Don't hate us 'cause we're still married

In the age of ever-increasing divorce rates, celebrating a milestone of wedded bliss can be a minefield

SARAH BOESVELD

From Thursday's Globe and Mail

While penning invitations for their silver wedding anniversary party, Alice Mills and Dan Black were wary about what to call it.

It didn't feel right to boast in bold type that they had made it to their 25-year milestone - especially with a handful of divorcés on the guest list.

And their initial plan to renew their wedding vows at the mid-August backyard party felt ostentatious.

"I was wondering if people might feel bad after going through a divorce. I mean, here we were having this big celebration of longevity," Ms. Mills says.

The Merrickville, Ont., couple decided to play it safe on the cream-coloured invitations, calling the 60-guest barbecue simply "A Celebration of Love." Only a subtitle in small lettering whispered the marital milestone, which fewer couples now reach. They also opted to save their vows for a later date, in favour of a quieter setting.

Findings from the 2006 census illustrate the slow and painful death of marriage in Canada.

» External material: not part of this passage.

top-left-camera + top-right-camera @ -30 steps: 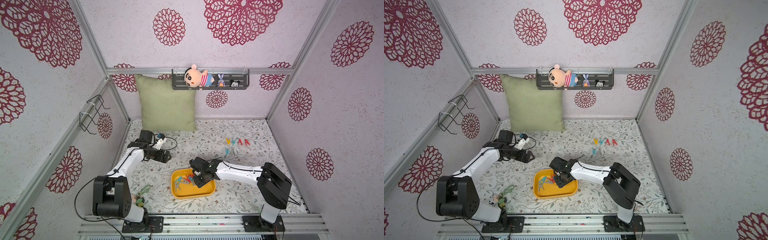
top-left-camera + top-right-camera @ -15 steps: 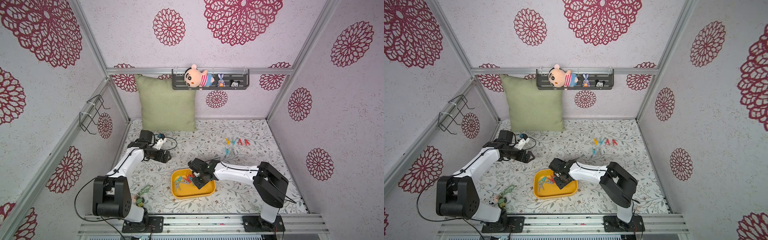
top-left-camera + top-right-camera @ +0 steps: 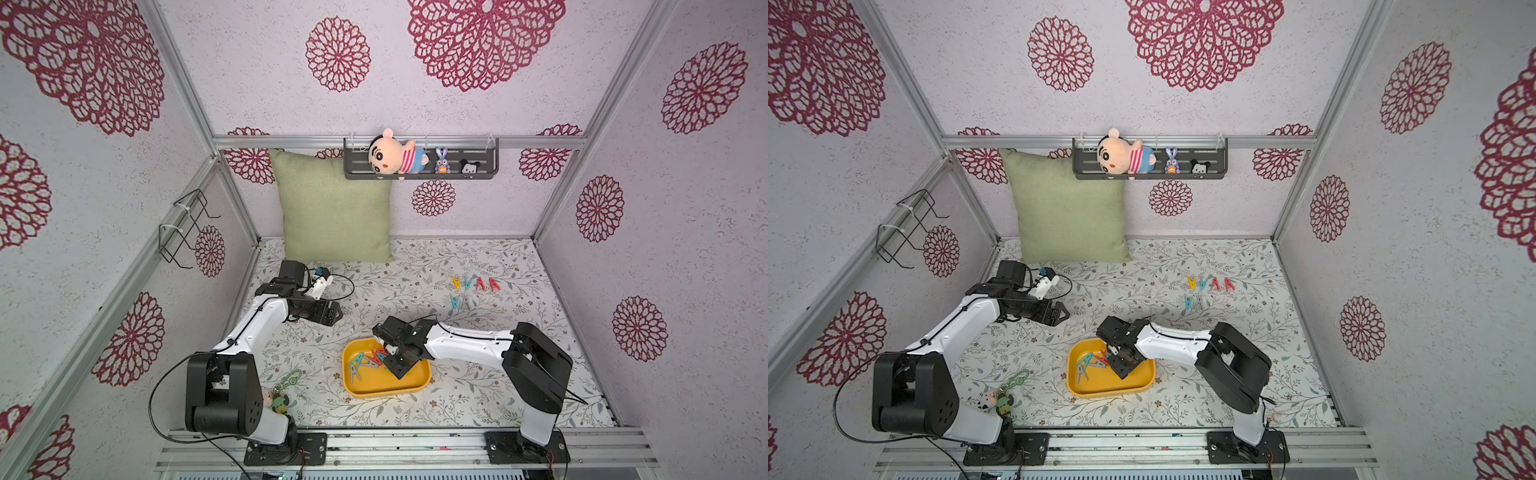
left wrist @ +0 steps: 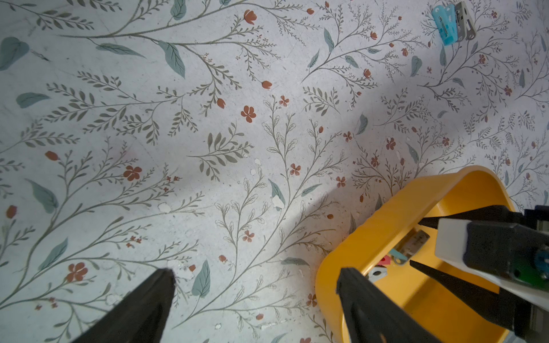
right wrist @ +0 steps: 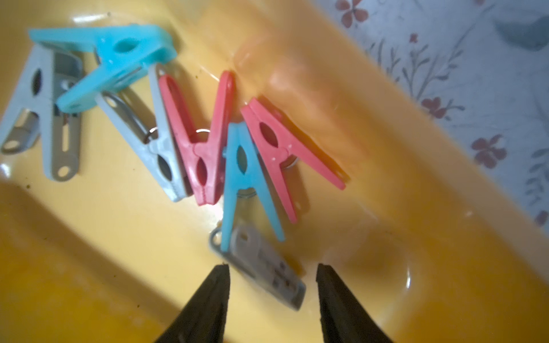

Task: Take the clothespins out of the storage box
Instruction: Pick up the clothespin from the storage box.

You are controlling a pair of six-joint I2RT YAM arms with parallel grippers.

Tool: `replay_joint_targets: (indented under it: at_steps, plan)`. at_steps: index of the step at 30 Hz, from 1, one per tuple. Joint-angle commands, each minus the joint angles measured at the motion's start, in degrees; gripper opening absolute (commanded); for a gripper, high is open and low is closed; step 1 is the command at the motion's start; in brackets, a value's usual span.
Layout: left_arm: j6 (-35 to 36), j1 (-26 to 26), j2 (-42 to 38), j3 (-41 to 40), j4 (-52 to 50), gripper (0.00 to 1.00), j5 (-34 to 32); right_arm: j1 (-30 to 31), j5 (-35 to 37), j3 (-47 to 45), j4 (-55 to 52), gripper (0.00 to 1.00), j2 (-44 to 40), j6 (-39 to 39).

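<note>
**My right pincer, open over a grey peg in the yellow box**

Small A-shaped plastic clothespins [image 5: 205, 154] in red, teal-blue and grey lie in a loose cluster inside the shallow bright-yellow plastic storage box [image 3: 386, 386]. I count seven in the right wrist view. One grey clothespin [image 5: 261, 267], blurred, lies flat between the black fingertips of my right pincer [image 5: 271, 268]. Its jaws stand apart and are not closed on the peg.

In both top views that pincer dips into the middle of the box. Six further clothespins [image 3: 473, 284], one of them yellow, lie on the floral table mat [image 3: 415, 266] between one and two o'clock from the box, well apart from it.

My left pincer [image 4: 257, 270] hovers wide open above bare mat, between ten and eleven o'clock from the box. A green-chained keychain charm [image 3: 286, 382] lies at nine o'clock.
</note>
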Motion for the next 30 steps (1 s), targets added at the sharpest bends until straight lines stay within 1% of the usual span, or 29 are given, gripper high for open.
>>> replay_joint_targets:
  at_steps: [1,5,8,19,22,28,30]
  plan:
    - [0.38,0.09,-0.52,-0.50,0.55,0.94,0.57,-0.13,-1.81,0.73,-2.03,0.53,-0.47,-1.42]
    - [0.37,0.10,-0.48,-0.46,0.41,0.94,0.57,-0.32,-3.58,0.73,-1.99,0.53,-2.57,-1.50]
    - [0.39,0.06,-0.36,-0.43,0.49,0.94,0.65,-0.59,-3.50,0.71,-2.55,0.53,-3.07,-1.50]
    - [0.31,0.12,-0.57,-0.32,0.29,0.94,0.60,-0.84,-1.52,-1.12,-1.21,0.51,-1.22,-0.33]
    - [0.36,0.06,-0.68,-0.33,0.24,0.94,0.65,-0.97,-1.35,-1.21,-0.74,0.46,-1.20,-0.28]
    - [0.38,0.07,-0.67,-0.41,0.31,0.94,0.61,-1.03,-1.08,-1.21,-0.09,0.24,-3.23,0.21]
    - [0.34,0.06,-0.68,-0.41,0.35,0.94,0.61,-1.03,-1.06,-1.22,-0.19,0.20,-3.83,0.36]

Now, approximately 40 per cent of Canadian marriages end in divorce and the broken marriage rate marches ever upward. The trend prevails across the continent - a New York Times report last fall said half of Americans who might have celebrated their 25th anniversaries since the year 2000 were divorced, separated or widowed before reaching that point.

Edmonton party planner John Hohol has noted an anecdotal drop in anniversary party requests.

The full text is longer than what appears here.